Goal of the exercise: The response must restate all of the data word for word.

Data block:
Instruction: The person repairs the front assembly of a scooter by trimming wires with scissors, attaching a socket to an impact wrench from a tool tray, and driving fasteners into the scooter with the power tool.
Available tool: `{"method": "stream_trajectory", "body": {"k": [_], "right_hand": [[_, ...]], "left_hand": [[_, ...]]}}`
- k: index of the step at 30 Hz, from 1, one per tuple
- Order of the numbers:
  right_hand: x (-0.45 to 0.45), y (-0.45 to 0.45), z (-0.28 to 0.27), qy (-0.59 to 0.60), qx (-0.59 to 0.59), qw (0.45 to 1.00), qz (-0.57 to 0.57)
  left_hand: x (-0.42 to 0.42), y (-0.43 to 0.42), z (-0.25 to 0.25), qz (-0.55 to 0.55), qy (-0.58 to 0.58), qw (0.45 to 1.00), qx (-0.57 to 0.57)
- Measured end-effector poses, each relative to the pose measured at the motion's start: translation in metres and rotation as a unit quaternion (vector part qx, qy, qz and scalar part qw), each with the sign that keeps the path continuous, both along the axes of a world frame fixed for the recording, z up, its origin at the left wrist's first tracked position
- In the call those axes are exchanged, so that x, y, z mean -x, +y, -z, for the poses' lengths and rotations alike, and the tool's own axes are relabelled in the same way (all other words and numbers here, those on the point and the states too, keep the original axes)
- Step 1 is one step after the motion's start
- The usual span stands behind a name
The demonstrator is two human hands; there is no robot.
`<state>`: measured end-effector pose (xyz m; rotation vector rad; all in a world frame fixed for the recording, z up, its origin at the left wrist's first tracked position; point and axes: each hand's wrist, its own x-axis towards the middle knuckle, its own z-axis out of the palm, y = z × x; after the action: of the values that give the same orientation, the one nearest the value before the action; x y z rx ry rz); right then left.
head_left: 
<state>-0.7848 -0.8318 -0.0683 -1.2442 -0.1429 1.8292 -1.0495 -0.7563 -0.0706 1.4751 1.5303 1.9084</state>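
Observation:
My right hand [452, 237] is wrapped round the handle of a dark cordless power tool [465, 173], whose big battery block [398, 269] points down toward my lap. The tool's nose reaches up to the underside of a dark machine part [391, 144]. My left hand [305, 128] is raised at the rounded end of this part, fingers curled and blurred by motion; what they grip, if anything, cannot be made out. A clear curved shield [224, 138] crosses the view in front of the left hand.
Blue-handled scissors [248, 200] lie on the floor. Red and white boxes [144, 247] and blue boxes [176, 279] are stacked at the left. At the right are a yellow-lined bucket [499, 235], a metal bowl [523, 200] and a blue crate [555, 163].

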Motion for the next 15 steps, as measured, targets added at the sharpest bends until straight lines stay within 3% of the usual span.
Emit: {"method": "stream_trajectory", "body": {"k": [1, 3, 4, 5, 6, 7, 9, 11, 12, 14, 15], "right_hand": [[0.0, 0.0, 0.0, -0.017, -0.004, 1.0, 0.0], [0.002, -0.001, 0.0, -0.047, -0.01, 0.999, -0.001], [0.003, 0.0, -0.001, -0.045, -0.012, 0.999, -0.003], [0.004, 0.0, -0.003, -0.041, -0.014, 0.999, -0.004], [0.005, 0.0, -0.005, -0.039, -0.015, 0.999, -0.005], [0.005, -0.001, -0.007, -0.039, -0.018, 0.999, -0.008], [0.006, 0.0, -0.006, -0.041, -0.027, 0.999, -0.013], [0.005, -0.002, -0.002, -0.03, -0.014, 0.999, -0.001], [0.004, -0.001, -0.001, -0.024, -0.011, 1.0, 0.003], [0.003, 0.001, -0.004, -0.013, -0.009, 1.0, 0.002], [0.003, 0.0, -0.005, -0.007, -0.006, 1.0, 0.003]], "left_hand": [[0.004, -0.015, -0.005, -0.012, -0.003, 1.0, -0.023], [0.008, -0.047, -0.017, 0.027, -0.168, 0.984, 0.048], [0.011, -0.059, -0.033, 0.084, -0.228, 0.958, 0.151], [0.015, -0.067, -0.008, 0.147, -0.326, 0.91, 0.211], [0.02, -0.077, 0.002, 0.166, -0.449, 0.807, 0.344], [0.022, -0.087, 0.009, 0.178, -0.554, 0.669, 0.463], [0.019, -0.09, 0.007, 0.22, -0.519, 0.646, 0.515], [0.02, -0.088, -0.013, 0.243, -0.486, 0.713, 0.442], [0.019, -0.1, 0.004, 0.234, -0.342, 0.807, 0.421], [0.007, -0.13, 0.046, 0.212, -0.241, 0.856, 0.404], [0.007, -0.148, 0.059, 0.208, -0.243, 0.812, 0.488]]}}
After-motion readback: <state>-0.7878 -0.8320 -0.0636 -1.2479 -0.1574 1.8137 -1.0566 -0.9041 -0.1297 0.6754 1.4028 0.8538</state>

Response area:
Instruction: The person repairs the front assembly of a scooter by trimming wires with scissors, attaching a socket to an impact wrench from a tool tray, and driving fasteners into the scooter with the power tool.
Available tool: `{"method": "stream_trajectory", "body": {"k": [_], "right_hand": [[_, ...]], "left_hand": [[_, ...]]}}`
- k: index of the step at 30 Hz, from 1, one per tuple
- Order of the numbers:
  right_hand: x (-0.45 to 0.45), y (-0.45 to 0.45), z (-0.28 to 0.27), qy (-0.59 to 0.60), qx (-0.59 to 0.59), qw (0.45 to 1.00), qz (-0.57 to 0.57)
  left_hand: x (-0.42 to 0.42), y (-0.43 to 0.42), z (-0.25 to 0.25), qz (-0.55 to 0.55), qy (-0.58 to 0.58), qw (0.45 to 1.00), qx (-0.57 to 0.57)
- Measured end-effector poses, each relative to the pose measured at the motion's start: translation in metres and rotation as a unit quaternion (vector part qx, qy, qz and scalar part qw), each with the sign that keeps the path continuous, both along the axes of a world frame fixed for the recording, z up, its origin at the left wrist's first tracked position
- In the call those axes are exchanged, so that x, y, z mean -x, +y, -z, for the poses' lengths and rotations alike, and the tool's own axes are relabelled in the same way (all other words and numbers here, those on the point and the states too, keep the original axes)
- Step 1 is one step after the motion's start
- The usual span stands behind a name
The demonstrator is two human hands; there is no robot.
`<state>`: measured end-effector pose (xyz m; rotation vector rad; all in a world frame fixed for the recording, z up, its origin at the left wrist's first tracked position; point and axes: each hand's wrist, its own x-axis towards the middle knuckle, its own z-axis out of the palm, y = z × x; after the action: of the values that give the same orientation, the one nearest the value before the action; x y z rx ry rz); right then left.
head_left: 
<state>-0.7848 -0.8318 -0.0683 -1.2442 -0.1429 1.8292 -1.0495 -0.7563 -0.0706 1.4751 1.5303 1.9084</state>
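Observation:
My right hand [452, 237] is wrapped round the handle of a dark cordless power tool [465, 173], whose big battery block [398, 269] points down toward my lap. The tool's nose reaches up to the underside of a dark machine part [391, 144]. My left hand [305, 128] is raised at the rounded end of this part, fingers curled and blurred by motion; what they grip, if anything, cannot be made out. A clear curved shield [224, 138] crosses the view in front of the left hand.
Blue-handled scissors [248, 200] lie on the floor. Red and white boxes [144, 247] and blue boxes [176, 279] are stacked at the left. At the right are a yellow-lined bucket [499, 235], a metal bowl [523, 200] and a blue crate [555, 163].
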
Motion for the next 15 steps, as measured, targets added at the sharpest bends until straight lines stay within 3% of the usual span.
Emit: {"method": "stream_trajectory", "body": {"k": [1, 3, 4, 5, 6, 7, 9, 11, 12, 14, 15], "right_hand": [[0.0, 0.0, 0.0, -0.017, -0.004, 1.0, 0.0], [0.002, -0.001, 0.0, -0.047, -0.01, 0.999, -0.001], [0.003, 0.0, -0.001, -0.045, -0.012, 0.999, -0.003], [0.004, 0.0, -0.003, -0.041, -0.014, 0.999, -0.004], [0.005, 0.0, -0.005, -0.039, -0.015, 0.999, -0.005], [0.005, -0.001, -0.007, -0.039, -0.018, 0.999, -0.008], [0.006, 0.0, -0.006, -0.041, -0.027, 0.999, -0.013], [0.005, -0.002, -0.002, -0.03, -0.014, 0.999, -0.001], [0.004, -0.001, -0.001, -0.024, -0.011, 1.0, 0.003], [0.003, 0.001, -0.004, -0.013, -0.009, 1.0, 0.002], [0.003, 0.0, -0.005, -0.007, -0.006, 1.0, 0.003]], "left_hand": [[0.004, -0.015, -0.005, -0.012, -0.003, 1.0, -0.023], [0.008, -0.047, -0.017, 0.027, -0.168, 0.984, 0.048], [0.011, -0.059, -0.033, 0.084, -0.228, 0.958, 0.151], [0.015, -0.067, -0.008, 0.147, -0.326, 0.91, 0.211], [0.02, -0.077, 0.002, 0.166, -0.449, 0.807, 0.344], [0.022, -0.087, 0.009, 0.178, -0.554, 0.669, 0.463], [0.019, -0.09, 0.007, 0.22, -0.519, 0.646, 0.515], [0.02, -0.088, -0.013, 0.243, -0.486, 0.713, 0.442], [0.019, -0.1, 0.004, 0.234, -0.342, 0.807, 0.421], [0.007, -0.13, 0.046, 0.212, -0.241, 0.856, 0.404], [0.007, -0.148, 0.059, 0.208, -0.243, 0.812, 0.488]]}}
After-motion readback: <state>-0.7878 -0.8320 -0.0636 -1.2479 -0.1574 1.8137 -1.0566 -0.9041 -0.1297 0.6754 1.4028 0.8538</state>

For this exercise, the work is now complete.